The day’s few economic statistics were vaguely disappointing. Whilst most of them were better than a month earlier, only two met with analysts’ forecasts. IFO’s survey of German business confidence, which draws its results from more than 7,000 companies, found companies slightly more content with the current situation but less optimistic about the future. Almost half of those canvassed are worried about supply issues, especially with regard to microprocessors. (A global shortage of microchips has already put the brakes on car production in Britain and elsewhere.) German firms’ order books are full but they cannot get hold of essential components.

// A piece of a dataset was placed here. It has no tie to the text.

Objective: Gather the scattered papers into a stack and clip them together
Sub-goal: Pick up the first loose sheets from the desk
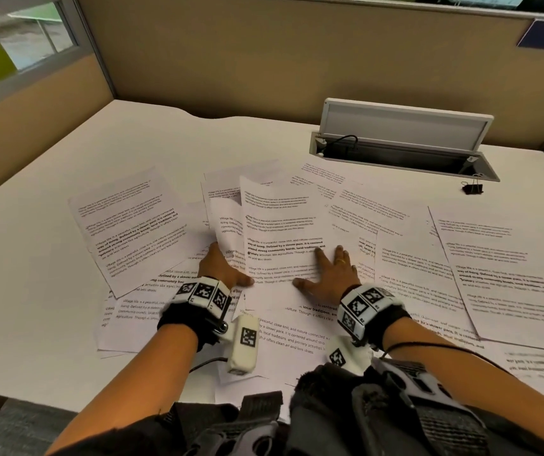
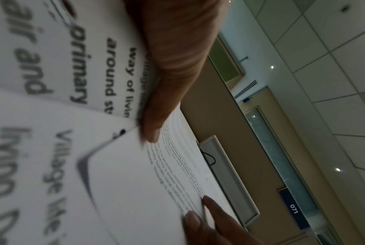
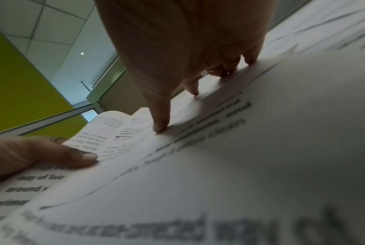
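Several printed white papers lie scattered and overlapping across the white desk [image 1: 50,258]. My left hand [image 1: 222,268] pinches the left edge of a few curled-up sheets [image 1: 227,209], thumb [image 2: 156,102] on top and fingers hidden beneath. Flat on the centre sheet [image 1: 280,225] rests my right hand [image 1: 333,271], its fingers [image 3: 160,122] spread and pressing down. Loose sheets stay at the left [image 1: 125,225] and the right [image 1: 494,264]. A black binder clip [image 1: 472,187] sits alone at the far right, well away from both hands.
An open cable tray [image 1: 405,159] with a raised grey lid [image 1: 405,126] is set into the desk behind the papers. Tan partition walls [image 1: 264,54] close the back and left. The desk's near edge runs under my forearms.
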`<control>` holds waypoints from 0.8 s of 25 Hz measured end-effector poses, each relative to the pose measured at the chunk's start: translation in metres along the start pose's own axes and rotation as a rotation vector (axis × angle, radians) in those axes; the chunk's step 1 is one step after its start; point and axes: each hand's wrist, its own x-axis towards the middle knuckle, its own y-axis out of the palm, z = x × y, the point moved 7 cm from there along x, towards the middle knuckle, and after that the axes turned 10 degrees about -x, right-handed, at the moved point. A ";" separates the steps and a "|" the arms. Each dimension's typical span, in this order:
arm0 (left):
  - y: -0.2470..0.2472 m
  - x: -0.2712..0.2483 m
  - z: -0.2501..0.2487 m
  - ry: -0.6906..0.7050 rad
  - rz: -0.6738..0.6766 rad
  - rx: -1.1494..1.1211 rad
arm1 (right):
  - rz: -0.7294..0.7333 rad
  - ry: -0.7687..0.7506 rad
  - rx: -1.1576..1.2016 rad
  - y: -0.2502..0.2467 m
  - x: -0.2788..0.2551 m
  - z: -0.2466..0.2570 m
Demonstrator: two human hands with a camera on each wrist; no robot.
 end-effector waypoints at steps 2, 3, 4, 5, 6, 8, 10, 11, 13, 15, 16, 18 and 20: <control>0.001 -0.001 -0.002 0.024 0.001 -0.006 | 0.002 -0.016 0.047 -0.002 -0.001 0.004; 0.001 0.000 -0.003 0.038 -0.001 -0.037 | -0.003 -0.021 0.092 -0.005 -0.001 0.004; -0.001 0.000 -0.005 0.042 0.000 -0.082 | -0.014 -0.023 0.161 -0.009 0.001 0.002; -0.005 0.000 -0.007 0.047 0.003 -0.135 | -0.038 -0.015 0.241 -0.014 0.003 -0.003; -0.009 0.000 -0.011 0.054 0.011 -0.189 | -0.075 0.002 0.320 -0.020 0.006 -0.011; -0.022 0.000 -0.021 0.103 0.015 -0.266 | -0.161 0.053 0.451 -0.033 0.008 -0.028; -0.037 0.000 -0.030 0.151 0.001 -0.335 | -0.204 0.092 0.561 -0.042 0.007 -0.041; -0.044 0.001 -0.034 0.173 0.000 -0.378 | -0.203 0.104 0.608 -0.044 0.007 -0.045; -0.056 0.000 -0.042 0.216 0.015 -0.447 | -0.177 0.111 0.705 -0.045 0.010 -0.047; -0.061 -0.003 -0.051 0.260 0.060 -0.481 | -0.107 0.085 0.875 -0.044 0.014 -0.040; -0.061 -0.006 -0.055 0.275 0.092 -0.500 | -0.048 0.055 0.987 -0.042 0.014 -0.032; -0.058 -0.012 -0.063 0.305 0.142 -0.547 | 0.088 -0.016 1.205 -0.042 0.010 -0.012; -0.055 -0.017 -0.065 0.325 0.179 -0.603 | 0.170 -0.075 1.361 -0.045 0.003 0.004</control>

There was similar discouragement in the US durable goods orders data. Whilst orders for capital goods rebounded by 0.9% in March from February’s 0.8% decline, the overall picture was spoiled by supply-chain problems. Having been forecast to increase by 2.5%, total orders went up by only 0.5%.
Mario and Jay
The Bank of Japan surprised no one this morning when it kept its benchmark deposit rate unchanged at -0.1% for a 64th month. Nothing to say there, then, but there was more interest in the activities of European and American central bankers.

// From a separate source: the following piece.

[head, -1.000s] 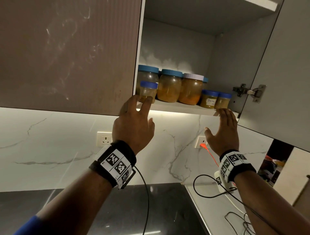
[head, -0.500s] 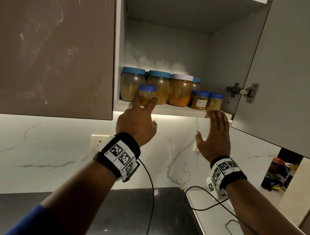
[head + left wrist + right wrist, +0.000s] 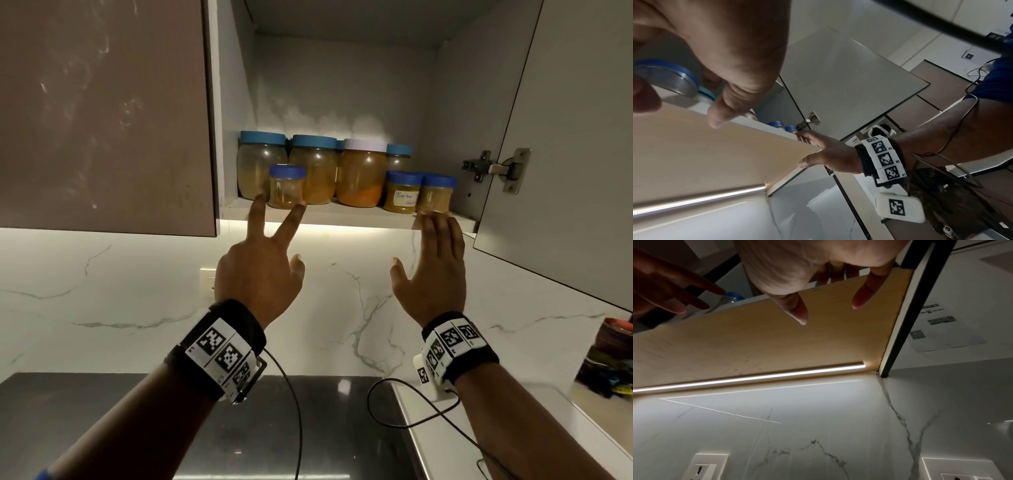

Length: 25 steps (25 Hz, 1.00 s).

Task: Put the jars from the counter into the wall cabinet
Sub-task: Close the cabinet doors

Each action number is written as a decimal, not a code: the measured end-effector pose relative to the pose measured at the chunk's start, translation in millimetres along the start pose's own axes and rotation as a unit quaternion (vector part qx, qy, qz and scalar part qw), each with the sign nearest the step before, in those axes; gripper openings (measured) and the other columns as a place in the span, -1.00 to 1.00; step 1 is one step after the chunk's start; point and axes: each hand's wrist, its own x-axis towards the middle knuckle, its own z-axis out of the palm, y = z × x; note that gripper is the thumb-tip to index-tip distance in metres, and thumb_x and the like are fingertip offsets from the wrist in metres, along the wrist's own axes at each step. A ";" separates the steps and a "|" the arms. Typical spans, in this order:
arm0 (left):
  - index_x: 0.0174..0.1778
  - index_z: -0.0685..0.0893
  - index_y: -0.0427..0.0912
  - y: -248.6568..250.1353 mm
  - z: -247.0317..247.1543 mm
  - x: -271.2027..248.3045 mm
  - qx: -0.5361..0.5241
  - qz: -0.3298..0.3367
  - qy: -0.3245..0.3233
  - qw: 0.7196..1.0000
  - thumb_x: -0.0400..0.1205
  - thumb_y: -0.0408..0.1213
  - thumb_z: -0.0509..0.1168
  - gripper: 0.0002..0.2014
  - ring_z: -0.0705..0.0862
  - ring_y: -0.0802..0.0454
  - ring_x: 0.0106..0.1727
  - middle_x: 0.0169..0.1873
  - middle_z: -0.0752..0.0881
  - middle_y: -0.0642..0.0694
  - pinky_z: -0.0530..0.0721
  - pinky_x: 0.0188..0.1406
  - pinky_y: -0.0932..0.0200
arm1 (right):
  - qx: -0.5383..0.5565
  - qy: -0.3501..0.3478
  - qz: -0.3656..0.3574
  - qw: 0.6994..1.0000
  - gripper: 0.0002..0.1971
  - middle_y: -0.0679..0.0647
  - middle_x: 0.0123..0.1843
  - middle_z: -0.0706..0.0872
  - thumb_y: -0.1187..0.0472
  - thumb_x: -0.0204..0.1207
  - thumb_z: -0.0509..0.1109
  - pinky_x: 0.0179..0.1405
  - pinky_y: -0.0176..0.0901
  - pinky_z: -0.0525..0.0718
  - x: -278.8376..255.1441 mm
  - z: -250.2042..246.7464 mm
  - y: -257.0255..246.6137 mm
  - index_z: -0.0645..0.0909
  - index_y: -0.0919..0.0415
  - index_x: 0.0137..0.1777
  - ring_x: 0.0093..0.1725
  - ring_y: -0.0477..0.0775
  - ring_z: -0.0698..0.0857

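The small jar (image 3: 286,187) hides parts of 2 big jars behind (its contents are unclear).

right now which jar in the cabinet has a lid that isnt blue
The large jar with the white lid, holding orange contents, third from the left in the back row. Every other jar visible on the shelf has a blue lid.

Both arms raised: left hand (image 3: 260,270) two fingers spread, right hand (image 3: 432,270) flat.
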 end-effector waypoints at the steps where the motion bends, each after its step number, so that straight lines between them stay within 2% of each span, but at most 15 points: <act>1: 0.76 0.07 0.34 2.5 2.0 -7.3 -0.003 -0.001 0.006 1.000 0.69 0.13 0.28 -0.26 0.75 0.00 -0.22 0.82 -0.07 -0.08 0.75 -0.19 0.14 | 0.002 -0.006 -0.002 1.000 -0.12 0.23 0.81 0.33 0.04 0.51 0.55 0.67 0.18 0.40 0.1 -0.4 1.0 0.26 0.22 0.79 0.82 0.30 0.21; 4: 0.71 0.23 0.27 11.8 12.6 -32.8 -0.007 -0.004 0.011 1.000 0.65 0.11 0.33 -0.30 0.84 -0.08 -0.07 0.78 0.04 -0.03 0.77 -0.14 0.12 | 0.028 -0.030 -0.005 0.999 -0.10 0.22 0.83 0.27 0.04 0.52 0.55 0.62 0.35 0.54 0.2 -8.0 0.5 0.22 0.19 0.80 0.84 0.29 0.17; 6: 0.68 0.31 0.20 17.5 22.0 -47.9 -0.016 -0.001 0.010 1.000 0.62 0.10 0.37 -0.32 0.85 -0.08 -0.08 0.75 0.14 -0.03 0.73 -0.20 0.18 | 0.046 -0.057 -0.011 0.997 -0.12 0.18 0.86 0.22 0.03 0.56 0.54 0.60 0.40 0.51 -2.7 -17.6 1.0 0.21 0.15 0.81 0.86 0.25 0.12; 8: 0.63 0.39 0.15 22.1 31.1 -62.8 -0.029 -0.003 0.011 1.000 0.60 0.10 0.38 -0.35 0.84 -0.03 -0.14 0.71 0.24 -0.02 0.67 -0.23 0.25 | 0.085 -0.076 0.003 0.993 -0.21 0.14 0.85 0.27 0.02 0.61 0.51 0.64 0.39 0.43 -15.0 -30.2 2.5 0.28 0.10 0.79 0.85 0.20 0.18; 10: 0.58 0.47 0.10 30.0 37.2 -77.6 -0.057 -0.001 0.017 0.998 0.58 0.09 0.41 -0.38 0.83 -0.02 -0.09 0.65 0.35 -0.01 0.74 -0.16 0.19 | 0.162 -0.056 0.011 0.985 -0.38 0.12 0.70 0.54 0.05 0.64 0.52 0.58 0.25 0.59 -38.5 -46.9 7.2 0.47 0.09 0.67 0.68 0.19 0.50; 11: 0.55 0.51 0.07 34.1 38.1 -84.7 -0.076 0.006 0.018 0.997 0.58 0.06 0.42 -0.41 0.82 -0.03 0.00 0.60 0.41 -0.01 0.78 -0.09 0.12 | 0.209 -0.034 0.004 0.977 -0.50 0.07 0.55 0.69 0.09 0.64 0.55 0.41 0.09 0.71 -53.4 -56.2 9.5 0.60 0.10 0.55 0.48 0.13 0.68; 13: 0.50 0.57 0.01 47.4 37.9 -103.4 -0.119 0.028 0.008 0.993 0.59 0.01 0.43 -0.46 0.76 -0.03 0.19 0.47 0.55 -0.02 0.83 0.03 0.02 | 0.285 -0.020 0.019 0.958 -0.75 -0.03 0.24 0.85 0.22 0.63 0.58 0.11 -0.21 0.77 -91.5 -80.8 16.7 0.74 0.10 0.28 0.16 -0.02 0.83; 15: 0.46 0.61 0.00 65.7 33.0 -123.3 -0.158 0.069 0.002 0.985 0.61 -0.02 0.41 -0.52 0.70 0.02 0.25 0.36 0.66 0.01 0.80 0.08 0.03 | 0.374 0.010 0.146 0.916 -0.85 0.10 0.08 0.90 0.26 0.63 0.58 0.02 -0.25 0.76 -131.6 -113.7 35.1 0.75 0.06 0.14 0.06 0.03 0.88; 16: 0.45 0.62 0.01 74.6 30.3 -131.4 -0.175 0.092 0.000 0.980 0.62 -0.02 0.40 -0.54 0.68 0.04 0.25 0.32 0.69 0.04 0.75 0.12 0.10 | 0.427 0.053 0.225 0.874 -0.81 0.23 0.10 0.89 0.15 0.59 0.60 -0.01 -0.20 0.76 -145.0 -131.9 47.2 0.72 0.06 0.15 0.04 0.08 0.89; 18: 0.44 0.62 0.05 93.5 22.4 -142.5 -0.208 0.141 -0.011 0.968 0.62 -0.02 0.37 -0.56 0.66 0.06 0.25 0.28 0.70 0.09 0.67 0.15 0.20 | 0.472 0.152 0.337 0.800 -0.40 0.34 0.34 0.80 -0.21 0.41 0.63 0.06 -0.07 0.74 -158.3 -176.0 70.1 0.59 0.06 0.34 0.10 0.09 0.89; 19: 0.44 0.61 0.07 103.2 15.9 -146.5 -0.227 0.166 -0.018 0.959 0.61 -0.02 0.36 -0.56 0.65 0.07 0.24 0.27 0.70 0.12 0.67 0.15 0.19 | 0.466 0.199 0.351 0.787 -0.22 0.29 0.46 0.75 -0.28 0.35 0.64 0.17 0.03 0.73 -160.3 -199.9 80.4 0.51 0.08 0.47 0.21 0.12 0.88; 20: 0.43 0.61 0.07 112.4 8.4 -149.4 -0.248 0.192 -0.025 0.949 0.60 -0.01 0.35 -0.55 0.64 0.06 0.24 0.26 0.69 0.13 0.69 0.15 0.16 | 0.463 0.240 0.339 0.783 -0.16 0.21 0.52 0.72 -0.24 0.41 0.65 0.29 0.13 0.71 -158.8 -224.4 86.2 0.42 0.11 0.58 0.33 0.18 0.83; 21: 0.43 0.62 0.07 119.9 2.0 -151.3 -0.266 0.212 -0.030 0.940 0.60 -0.01 0.35 -0.55 0.63 0.06 0.25 0.26 0.69 0.14 0.70 0.16 0.12 | 0.475 0.267 0.318 0.776 -0.21 0.12 0.52 0.73 -0.14 0.50 0.61 0.36 0.19 0.68 -154.9 -244.4 87.5 0.37 0.12 0.63 0.42 0.23 0.79; 22: 0.43 0.62 0.07 128.1 -7.0 -153.6 -0.287 0.232 -0.031 0.929 0.60 -0.01 0.35 -0.56 0.63 0.05 0.27 0.26 0.68 0.15 0.71 0.17 0.09 | 0.488 0.286 0.291 0.772 -0.34 0.01 0.42 0.77 -0.06 0.55 0.57 0.39 0.20 0.67 -152.3 -266.3 86.6 0.40 0.08 0.56 0.44 0.26 0.77; 25: 0.44 0.60 0.11 145.9 -33.1 -161.8 -0.333 0.268 -0.045 0.903 0.62 0.01 0.33 -0.56 0.58 0.07 0.36 0.30 0.65 0.19 0.64 0.29 0.12 | 0.493 0.299 0.265 0.773 -0.87 -0.21 -0.02 0.86 -0.05 0.60 0.54 0.42 0.21 0.67 -146.1 -309.8 72.3 0.68 -0.08 0.02 0.29 0.18 0.81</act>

The European central banker in question was Mario Draghi, the erstwhile president of the ECB who is now Prime Minister of Italy. A little over two months ago he was appointed to the post in the hope that he would bring parliamentary heads together and “do whatever it takes” to sort out Italy’s fiscal situation. Yesterday he sketched out a plan to spend €261 billion on rescuing the economy and fixing long lasting structural weaknesses. Sig. Draghi will address both houses of parliament today on the matter.
The American central banker was Jerome Powell of the Federal Reserve, who will host a press conference tomorrow following the Fed’s latest policy announcement. Although Mr Powell himself has nothing to say on the subject, and probably equally as little tomorrow, others are speculating that he will begin to wind back the Fed’s quantitative easing programme before the end of the year, a process that has come to be known as “tapering”.
Bank of Canada Governor Tiff Macklem will appear before the House of Commons Standing Committee on Finance this evening. It is highly likely that he will be asked about last week’s announcement that the BoC will soon begin its own tapering.
Today’s ecostats and announcements are potentially unimportant. Sweden will report this morning on producer prices, unemployment and trade, and Riksbank is expected to keep its benchmark interest rate unchanged at 0%. Italy’s business confidence and balance of trade data follow. After lunch the US data cover house prices, consumer confidence and the Richmond Fed’s manufacturing index.
Tonight brings Japanese retail sales and Australian inflation. Norwegian retail sales and German consumer confidence appear early tomorrow.